> AIM OF THE EXERCISE
Word for word, write out all the entries below, omitting every picture.
<<<<
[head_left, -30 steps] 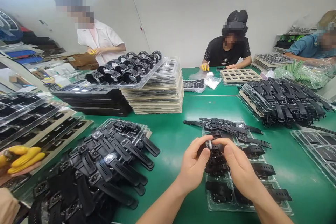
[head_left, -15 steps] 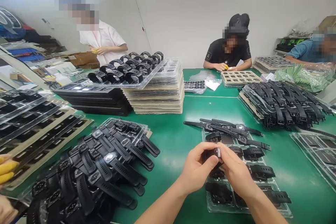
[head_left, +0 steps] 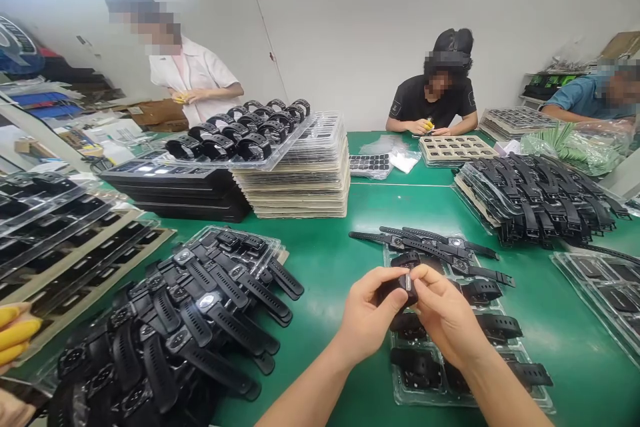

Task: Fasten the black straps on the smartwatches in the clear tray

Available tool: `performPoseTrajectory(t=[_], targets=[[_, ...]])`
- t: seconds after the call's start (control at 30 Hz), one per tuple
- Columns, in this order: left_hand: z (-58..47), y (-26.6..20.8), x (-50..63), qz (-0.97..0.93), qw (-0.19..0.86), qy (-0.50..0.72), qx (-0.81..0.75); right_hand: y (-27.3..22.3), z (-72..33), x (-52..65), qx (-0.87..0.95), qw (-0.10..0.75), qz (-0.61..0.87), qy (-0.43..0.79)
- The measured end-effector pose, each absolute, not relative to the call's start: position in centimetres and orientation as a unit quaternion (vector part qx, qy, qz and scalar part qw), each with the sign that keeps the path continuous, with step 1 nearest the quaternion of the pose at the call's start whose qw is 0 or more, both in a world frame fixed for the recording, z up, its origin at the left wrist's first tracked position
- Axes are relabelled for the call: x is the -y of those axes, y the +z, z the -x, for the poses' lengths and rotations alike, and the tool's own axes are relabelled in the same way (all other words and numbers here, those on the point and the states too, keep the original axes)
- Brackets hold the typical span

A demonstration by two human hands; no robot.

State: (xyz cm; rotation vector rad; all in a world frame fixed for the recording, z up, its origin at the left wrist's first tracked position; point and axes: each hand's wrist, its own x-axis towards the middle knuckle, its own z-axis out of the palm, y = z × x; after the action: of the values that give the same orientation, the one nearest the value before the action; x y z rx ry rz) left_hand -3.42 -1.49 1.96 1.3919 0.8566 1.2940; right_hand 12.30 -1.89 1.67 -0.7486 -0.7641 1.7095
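Observation:
My left hand is closed round a black smartwatch, its small silver buckle-like piece facing me. The fingertips of my right hand pinch at the right edge of the same watch; much of it is hidden by my fingers. Directly below both hands lies a clear plastic tray with strapped watches in its compartments. Several loose watches with straps laid out flat rest across its far end.
A heap of black watches covers trays at left. Tall tray stacks stand behind it, curled watches on top. More watches pile up at right, beside clear trays. Co-workers sit or stand round the table; a yellow-fingered hand shows at far left.
Both hands have shifted slightly left with the watch, and my right fingers have drawn back to its edge, uncovering more of it. The yellow-fingered hand at far left has moved further into view.

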Motion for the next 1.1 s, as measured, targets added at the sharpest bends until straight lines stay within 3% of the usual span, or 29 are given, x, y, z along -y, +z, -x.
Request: performPoseTrajectory(t=[0.17,0.4,0.57,0.83,1.1], targets=[[3.5,1.9,1.4,-0.605,0.493,0.518,-0.350,2.2,-12.5,2.1,0.280,0.518,0.309,0.747],[3.4,1.8,1.3,-0.579,0.508,0.528,-0.356,2.1,-11.6,2.3,0.346,0.526,0.354,0.692],[3.1,2.0,1.4,-0.576,0.525,0.513,-0.360,2.0,-11.3,2.5,0.321,0.580,0.332,0.671],[3.2,3.1,1.2,-0.533,0.682,0.419,-0.276,3.1,-13.3,2.3,0.440,0.471,0.393,0.655],[1.9,1.5,1.8,-0.467,0.769,0.313,-0.304,3.4,-13.8,1.7,0.373,0.566,0.457,0.576]])
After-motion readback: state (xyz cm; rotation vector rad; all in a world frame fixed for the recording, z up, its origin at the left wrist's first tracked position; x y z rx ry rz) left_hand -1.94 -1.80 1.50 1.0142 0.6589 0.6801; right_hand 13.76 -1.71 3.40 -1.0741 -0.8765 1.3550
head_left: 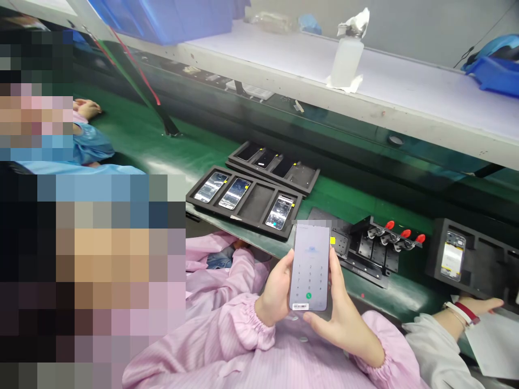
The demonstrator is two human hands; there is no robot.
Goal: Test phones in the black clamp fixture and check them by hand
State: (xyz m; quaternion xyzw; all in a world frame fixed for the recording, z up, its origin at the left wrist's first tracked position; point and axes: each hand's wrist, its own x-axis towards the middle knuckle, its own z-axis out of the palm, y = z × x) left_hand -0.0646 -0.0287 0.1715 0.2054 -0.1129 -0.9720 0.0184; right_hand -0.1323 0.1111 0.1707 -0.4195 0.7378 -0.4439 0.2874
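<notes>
Black foam was counted in three trays on the green desk (401,205). Three lit-looking, reflective phones were seated in the front tray (258,203), three dark ones in the rear tray (302,176), one, its white inner part exposed, in the right-hand tray (436,251). Three red-tipped clamps (390,225) were noted on one black fixture (371,270). One white bottle (347,62) was placed on the shelf above.

An eighth phone (310,270) was held up between both hands, in front of the pink smock (279,359), at the desk's near edge. Pale screen; dial pad shown, green call button low down; white barcode label stuck at the lower left; yellow tab seen by the upper right edge.

By the left hand (274,292) the left edge was gripped, fingers curled in close against it. By the right hand (339,308) the right edge was steadied, fingers laid along it, thumb spread well away from them, near the bottom edge.
</notes>
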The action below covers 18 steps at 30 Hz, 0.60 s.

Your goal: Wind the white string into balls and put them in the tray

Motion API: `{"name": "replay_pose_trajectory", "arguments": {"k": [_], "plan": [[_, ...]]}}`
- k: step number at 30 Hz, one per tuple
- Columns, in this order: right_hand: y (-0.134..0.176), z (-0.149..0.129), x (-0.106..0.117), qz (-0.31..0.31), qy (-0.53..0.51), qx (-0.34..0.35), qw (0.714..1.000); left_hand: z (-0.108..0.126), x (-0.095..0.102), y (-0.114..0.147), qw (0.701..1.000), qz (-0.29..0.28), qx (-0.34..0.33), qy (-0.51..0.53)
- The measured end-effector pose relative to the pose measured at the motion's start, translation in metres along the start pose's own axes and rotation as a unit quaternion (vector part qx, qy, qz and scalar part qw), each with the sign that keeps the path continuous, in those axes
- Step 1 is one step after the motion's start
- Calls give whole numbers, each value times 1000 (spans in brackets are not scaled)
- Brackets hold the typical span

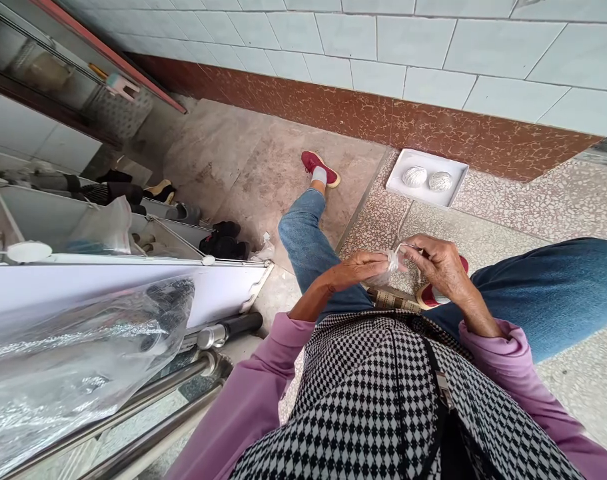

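Note:
In front of my apron, both hands meet around a small, whitish, loosely gathered piece [394,261]; its exact kind is too small to tell. My left hand [359,269] is closed on it, the fingers pressed together and pointing right. On the other side my right hand [437,263] pinches a thin white strand [408,247] close to the piece. A fine pale thread [400,227] rises from the hands towards a white tray [394,181] on the floor. Inside the tray lie two balls of white yarn, a left one [414,177] and a right one [440,181].
A tiled wall [413,40] with a brown base [333,110] runs behind the tray. To the left stands a white rack [223,280] holding shoes [226,239], with clear plastic sheeting [83,347] over its side. Metal tubes [183,373] lie near my left elbow.

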State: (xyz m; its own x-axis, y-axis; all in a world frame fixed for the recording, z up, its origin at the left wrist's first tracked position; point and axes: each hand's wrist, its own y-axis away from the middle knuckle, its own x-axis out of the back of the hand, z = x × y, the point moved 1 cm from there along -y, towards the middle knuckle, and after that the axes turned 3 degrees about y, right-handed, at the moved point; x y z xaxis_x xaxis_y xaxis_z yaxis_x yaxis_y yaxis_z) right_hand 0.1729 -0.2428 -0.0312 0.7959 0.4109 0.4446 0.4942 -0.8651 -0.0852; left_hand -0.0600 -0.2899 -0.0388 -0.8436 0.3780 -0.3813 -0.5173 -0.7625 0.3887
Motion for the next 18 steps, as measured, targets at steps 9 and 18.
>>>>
> SOLUTION FOR THIS EXERCISE
[head_left, -30 steps] 
[head_left, -15 steps] 
[head_left, +0 steps] 

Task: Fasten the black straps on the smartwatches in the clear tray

Available tool: `performPoseTrajectory(t=[_], targets=[[_, ...]])`
- t: seconds after the call's start (control at 30 Hz), one per tuple
- Columns, in this order: left_hand: z (-58..47), y (-26.6..20.8), x (-50..63), qz (-0.97..0.93), qw (-0.19..0.86), qy (-0.50..0.72), qx (-0.81..0.75); right_hand: y (-27.3..22.3), z (-72..33), x (-52..65), qx (-0.87..0.95), qw (-0.10..0.75), qz (-0.61..0.87), qy (-0.43..0.79)
- The measured end-effector pose, each absolute, not relative to the call's start: position in centimetres and orientation as a unit quaternion (vector part qx, qy, qz and scalar part qw), each with the sign that keeps the path continuous, with step 1 nearest the quaternion of the pose at the call's start whose qw is 0 or more, both in a world frame fixed for the recording, z up, its origin at the left wrist's first tracked position
- Axes are relabelled for the call: x is the -y of those axes, y the +z, z the -x, for the poses' lengths and rotations alike, and the tool's own axes are relabelled in the same way (all other words and numbers here, those on the point and the states too, keep the original axes)
- Brackets hold the typical span

A demonstration by two human hands; no robot.

State: (xyz cm; rotation vector rad; all in a world frame fixed for the recording, z up, its origin at the left wrist's first tracked position; point and axes: each hand's wrist, its own x-axis towards the middle knuckle, its own z-axis out of the palm, y = z × x; after the action: of the values that give the same orientation, the one nearest the value before the action; x y z rx ry rz) left_hand -3.42 -1.49 1.96 1.3919 0.8566 1.2940; right_hand 12.30 -1.89 1.67 -0.7486 -0.7641 1.7095
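Observation:
My left hand is closed round a black smartwatch, its small silver buckle-like piece facing me. The fingertips of my right hand pinch at the right edge of the same watch; much of it is hidden by my fingers. Directly below both hands lies a clear plastic tray with strapped watches in its compartments. Several loose watches with straps laid out flat rest across its far end.
A heap of black watches covers trays at left. Tall tray stacks stand behind it, curled watches on top. More watches pile up at right, beside clear trays. Co-workers sit or stand round the table; a yellow-fingered hand shows at far left.
Both hands have shifted slightly left with the watch, and my right fingers have drawn back to its edge, uncovering more of it. The yellow-fingered hand at far left has moved further into view.
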
Motion for the next 1.1 s, as measured, targets added at the sharpest bends until straight lines stay within 3% of the usual span, or 29 are given, x, y, z along -y, +z, -x.
Request: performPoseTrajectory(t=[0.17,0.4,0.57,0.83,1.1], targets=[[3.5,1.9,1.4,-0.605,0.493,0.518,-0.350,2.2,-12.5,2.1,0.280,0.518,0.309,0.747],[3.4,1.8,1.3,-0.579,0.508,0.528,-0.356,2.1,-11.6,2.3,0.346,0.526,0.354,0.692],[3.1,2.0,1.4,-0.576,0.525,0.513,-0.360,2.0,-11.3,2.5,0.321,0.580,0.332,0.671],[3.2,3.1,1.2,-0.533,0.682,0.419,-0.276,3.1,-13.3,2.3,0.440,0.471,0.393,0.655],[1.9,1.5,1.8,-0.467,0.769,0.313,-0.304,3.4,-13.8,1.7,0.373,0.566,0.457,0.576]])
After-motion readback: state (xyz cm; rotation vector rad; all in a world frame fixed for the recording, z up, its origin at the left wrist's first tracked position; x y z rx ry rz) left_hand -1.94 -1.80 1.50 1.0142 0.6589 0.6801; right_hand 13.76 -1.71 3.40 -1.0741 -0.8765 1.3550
head_left: 
The demonstrator is two human hands; there is no robot.
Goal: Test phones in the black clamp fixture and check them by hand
State: (xyz m; quaternion xyzw; all in a world frame fixed for the recording, z up, its origin at the left wrist's first tracked position; point and axes: each hand's wrist, its own x-axis towards the middle knuckle, its own z-axis out of the palm, y = z × x) left_hand -0.0646 -0.0287 0.1715 0.2054 -0.1129 -0.9720 0.0184; right_hand -0.1323 0.1111 0.1707 -0.4195 0.7378 -0.4439 0.2874
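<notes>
Black foam was counted in three trays on the green desk (401,205). Three lit-looking, reflective phones were seated in the front tray (258,203), three dark ones in the rear tray (302,176), one, its white inner part exposed, in the right-hand tray (436,251). Three red-tipped clamps (390,225) were noted on one black fixture (371,270). One white bottle (347,62) was placed on the shelf above.

An eighth phone (310,270) was held up between both hands, in front of the pink smock (279,359), at the desk's near edge. Pale screen; dial pad shown, green call button low down; white barcode label stuck at the lower left; yellow tab seen by the upper right edge.

By the left hand (274,292) the left edge was gripped, fingers curled in close against it. By the right hand (339,308) the right edge was steadied, fingers laid along it, thumb spread well away from them, near the bottom edge.
</notes>
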The action below covers 18 steps at 30 Hz, 0.60 s.

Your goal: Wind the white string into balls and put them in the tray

Motion API: `{"name": "replay_pose_trajectory", "arguments": {"k": [_], "plan": [[_, ...]]}}`
- k: step number at 30 Hz, one per tuple
- Columns, in this order: right_hand: y (-0.134..0.176), z (-0.149..0.129), x (-0.106..0.117), qz (-0.31..0.31), qy (-0.53..0.51), qx (-0.34..0.35), qw (0.714..1.000); left_hand: z (-0.108..0.126), x (-0.095..0.102), y (-0.114..0.147), qw (0.701..1.000), qz (-0.29..0.28), qx (-0.34..0.33), qy (-0.51..0.53)
- The measured end-effector pose relative to the pose measured at the motion's start, translation in metres along the start pose's own axes and rotation as a unit quaternion (vector part qx, qy, qz and scalar part qw), each with the sign that keeps the path continuous, in those axes
- Step 1 is one step after the motion's start
- Calls give whole numbers, each value times 1000 (spans in brackets are not scaled)
- Brackets hold the typical span


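Note:
In front of my apron, both hands meet around a small, whitish, loosely gathered piece [394,261]; its exact kind is too small to tell. My left hand [359,269] is closed on it, the fingers pressed together and pointing right. On the other side my right hand [437,263] pinches a thin white strand [408,247] close to the piece. A fine pale thread [400,227] rises from the hands towards a white tray [394,181] on the floor. Inside the tray lie two balls of white yarn, a left one [414,177] and a right one [440,181].
A tiled wall [413,40] with a brown base [333,110] runs behind the tray. To the left stands a white rack [223,280] holding shoes [226,239], with clear plastic sheeting [83,347] over its side. Metal tubes [183,373] lie near my left elbow.
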
State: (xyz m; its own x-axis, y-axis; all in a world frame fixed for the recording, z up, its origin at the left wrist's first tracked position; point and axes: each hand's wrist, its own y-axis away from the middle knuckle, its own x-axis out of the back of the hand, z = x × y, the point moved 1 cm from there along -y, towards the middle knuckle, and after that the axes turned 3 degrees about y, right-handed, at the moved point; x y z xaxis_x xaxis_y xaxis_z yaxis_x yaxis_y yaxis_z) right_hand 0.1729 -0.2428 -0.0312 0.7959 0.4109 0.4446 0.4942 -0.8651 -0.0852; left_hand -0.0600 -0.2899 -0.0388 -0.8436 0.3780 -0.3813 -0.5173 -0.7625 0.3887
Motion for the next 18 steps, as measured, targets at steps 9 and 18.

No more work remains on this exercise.